### TASK PROMPT:
For each line below that holds the word "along", make a copy.
━━━━━━━━━━
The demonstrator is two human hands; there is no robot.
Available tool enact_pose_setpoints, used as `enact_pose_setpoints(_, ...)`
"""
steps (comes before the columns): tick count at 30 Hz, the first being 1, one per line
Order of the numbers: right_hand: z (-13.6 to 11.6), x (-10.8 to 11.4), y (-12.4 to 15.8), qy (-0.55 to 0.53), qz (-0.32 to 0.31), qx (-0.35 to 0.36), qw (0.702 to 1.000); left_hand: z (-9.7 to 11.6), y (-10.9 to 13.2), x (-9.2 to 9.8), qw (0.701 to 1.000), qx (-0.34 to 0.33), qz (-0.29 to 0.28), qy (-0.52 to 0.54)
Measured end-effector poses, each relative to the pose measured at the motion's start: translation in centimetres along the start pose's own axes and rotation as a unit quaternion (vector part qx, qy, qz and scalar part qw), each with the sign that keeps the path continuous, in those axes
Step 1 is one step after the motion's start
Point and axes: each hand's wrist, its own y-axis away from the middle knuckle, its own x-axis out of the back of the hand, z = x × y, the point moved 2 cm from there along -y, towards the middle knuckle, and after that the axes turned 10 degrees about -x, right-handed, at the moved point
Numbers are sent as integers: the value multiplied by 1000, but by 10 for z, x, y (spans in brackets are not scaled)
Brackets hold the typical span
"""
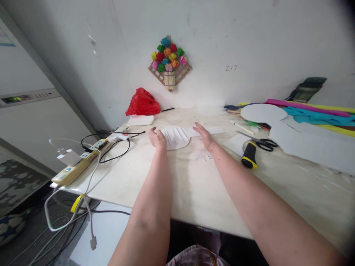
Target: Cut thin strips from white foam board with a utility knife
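Our hands are apart: L hand [157, 138] at the left edge of the ridged white pc [175, 138], can't tell if gripping; R hand [203, 136] open, fingers spread, by the white strip [217, 130] to the right. The ridged pc lies mid-table, btwn our hands. On the far wall we read pink handwriting [231, 68], approx. "217". Far left, the appliance display [16, 99] shows green digits, too blurry to be sure of. Red bag [142, 103], far left of table, has dark print, unreadable. Scissors [265, 144] & blk/yellow tool [249, 155] sit right.
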Motion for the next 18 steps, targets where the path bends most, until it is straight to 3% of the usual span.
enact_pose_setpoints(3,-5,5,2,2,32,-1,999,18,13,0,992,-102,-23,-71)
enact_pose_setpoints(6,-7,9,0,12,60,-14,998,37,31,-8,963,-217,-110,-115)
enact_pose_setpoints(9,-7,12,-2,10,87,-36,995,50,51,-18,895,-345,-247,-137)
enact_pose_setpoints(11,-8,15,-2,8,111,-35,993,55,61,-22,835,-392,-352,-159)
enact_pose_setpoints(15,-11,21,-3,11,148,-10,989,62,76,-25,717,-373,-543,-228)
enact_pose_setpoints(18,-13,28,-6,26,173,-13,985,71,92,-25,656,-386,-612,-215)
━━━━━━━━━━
### RESPONSE TO THE EXERCISE:
Measured end-effector poses, each relative to the pose measured at the motion's start: translation in centimetres along the start pose's own axes and rotation as a unit quaternion (vector part qx, qy, qz and scalar part qw), each with the sign that keeps the path continuous, in those axes
Point and axes: each hand's wrist, its own y-axis away from the middle knuckle, its own x-axis out of the back of the hand, z = x × y, the point moved 2 cm from there along -y, towards the middle knuckle, and after that the axes turned 10 degrees about -x, right-handed, at the moved point

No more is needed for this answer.